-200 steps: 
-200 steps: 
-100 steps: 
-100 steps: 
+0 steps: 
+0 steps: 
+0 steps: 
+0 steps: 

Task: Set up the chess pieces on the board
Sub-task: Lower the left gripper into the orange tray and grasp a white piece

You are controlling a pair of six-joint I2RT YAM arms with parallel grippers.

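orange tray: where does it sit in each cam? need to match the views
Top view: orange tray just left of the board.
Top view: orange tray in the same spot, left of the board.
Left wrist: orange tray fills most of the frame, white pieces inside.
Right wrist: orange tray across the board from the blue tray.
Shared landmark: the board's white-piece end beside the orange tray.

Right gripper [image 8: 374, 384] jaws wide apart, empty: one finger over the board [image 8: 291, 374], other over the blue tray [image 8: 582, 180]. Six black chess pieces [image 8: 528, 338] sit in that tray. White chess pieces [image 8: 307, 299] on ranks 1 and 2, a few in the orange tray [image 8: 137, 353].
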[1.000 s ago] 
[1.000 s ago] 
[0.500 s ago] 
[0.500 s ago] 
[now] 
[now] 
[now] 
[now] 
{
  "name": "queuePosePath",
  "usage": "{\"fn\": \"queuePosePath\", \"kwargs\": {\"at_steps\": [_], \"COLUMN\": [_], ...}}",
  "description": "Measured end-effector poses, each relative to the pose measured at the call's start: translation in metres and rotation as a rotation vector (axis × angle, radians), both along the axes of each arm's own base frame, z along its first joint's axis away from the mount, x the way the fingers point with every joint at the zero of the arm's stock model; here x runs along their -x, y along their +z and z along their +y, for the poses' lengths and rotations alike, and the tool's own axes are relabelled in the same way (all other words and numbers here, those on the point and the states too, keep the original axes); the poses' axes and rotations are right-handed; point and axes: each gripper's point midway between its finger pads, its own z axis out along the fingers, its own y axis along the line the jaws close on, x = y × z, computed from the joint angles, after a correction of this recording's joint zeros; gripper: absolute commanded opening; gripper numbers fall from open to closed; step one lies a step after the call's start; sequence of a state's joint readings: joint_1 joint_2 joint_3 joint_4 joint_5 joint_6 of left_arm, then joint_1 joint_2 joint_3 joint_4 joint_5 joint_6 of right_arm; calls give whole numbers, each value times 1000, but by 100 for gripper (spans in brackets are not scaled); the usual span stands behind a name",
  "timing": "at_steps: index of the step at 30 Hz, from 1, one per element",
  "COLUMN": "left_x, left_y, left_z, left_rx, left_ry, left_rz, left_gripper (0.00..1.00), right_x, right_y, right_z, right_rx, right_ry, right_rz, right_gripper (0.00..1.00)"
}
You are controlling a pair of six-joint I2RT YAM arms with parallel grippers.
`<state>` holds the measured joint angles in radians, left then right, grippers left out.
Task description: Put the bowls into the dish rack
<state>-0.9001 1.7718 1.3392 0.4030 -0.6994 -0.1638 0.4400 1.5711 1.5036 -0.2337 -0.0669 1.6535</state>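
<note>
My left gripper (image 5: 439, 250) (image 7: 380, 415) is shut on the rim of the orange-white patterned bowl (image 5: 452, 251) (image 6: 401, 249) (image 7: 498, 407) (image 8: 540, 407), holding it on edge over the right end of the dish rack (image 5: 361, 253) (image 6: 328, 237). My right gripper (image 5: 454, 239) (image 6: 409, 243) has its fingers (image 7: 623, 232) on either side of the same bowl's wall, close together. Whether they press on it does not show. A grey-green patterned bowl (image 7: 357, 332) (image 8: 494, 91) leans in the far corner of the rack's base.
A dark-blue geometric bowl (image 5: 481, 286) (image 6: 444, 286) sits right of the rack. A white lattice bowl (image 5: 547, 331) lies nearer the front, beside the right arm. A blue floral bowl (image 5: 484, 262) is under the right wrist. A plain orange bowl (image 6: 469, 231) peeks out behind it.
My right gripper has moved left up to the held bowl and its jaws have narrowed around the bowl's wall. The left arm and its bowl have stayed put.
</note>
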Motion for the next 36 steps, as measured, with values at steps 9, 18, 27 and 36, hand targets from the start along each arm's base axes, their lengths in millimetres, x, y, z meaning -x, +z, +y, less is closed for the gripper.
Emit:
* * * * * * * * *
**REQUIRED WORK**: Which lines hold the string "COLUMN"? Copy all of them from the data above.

**WRITTEN SOLUTION**:
  "usage": "{\"fn\": \"queuePosePath\", \"kwargs\": {\"at_steps\": [_], \"COLUMN\": [_], ...}}",
  "COLUMN": "left_x, left_y, left_z, left_rx, left_ry, left_rz, left_gripper (0.00..1.00), right_x, right_y, right_z, right_rx, right_ry, right_rz, right_gripper (0.00..1.00)"

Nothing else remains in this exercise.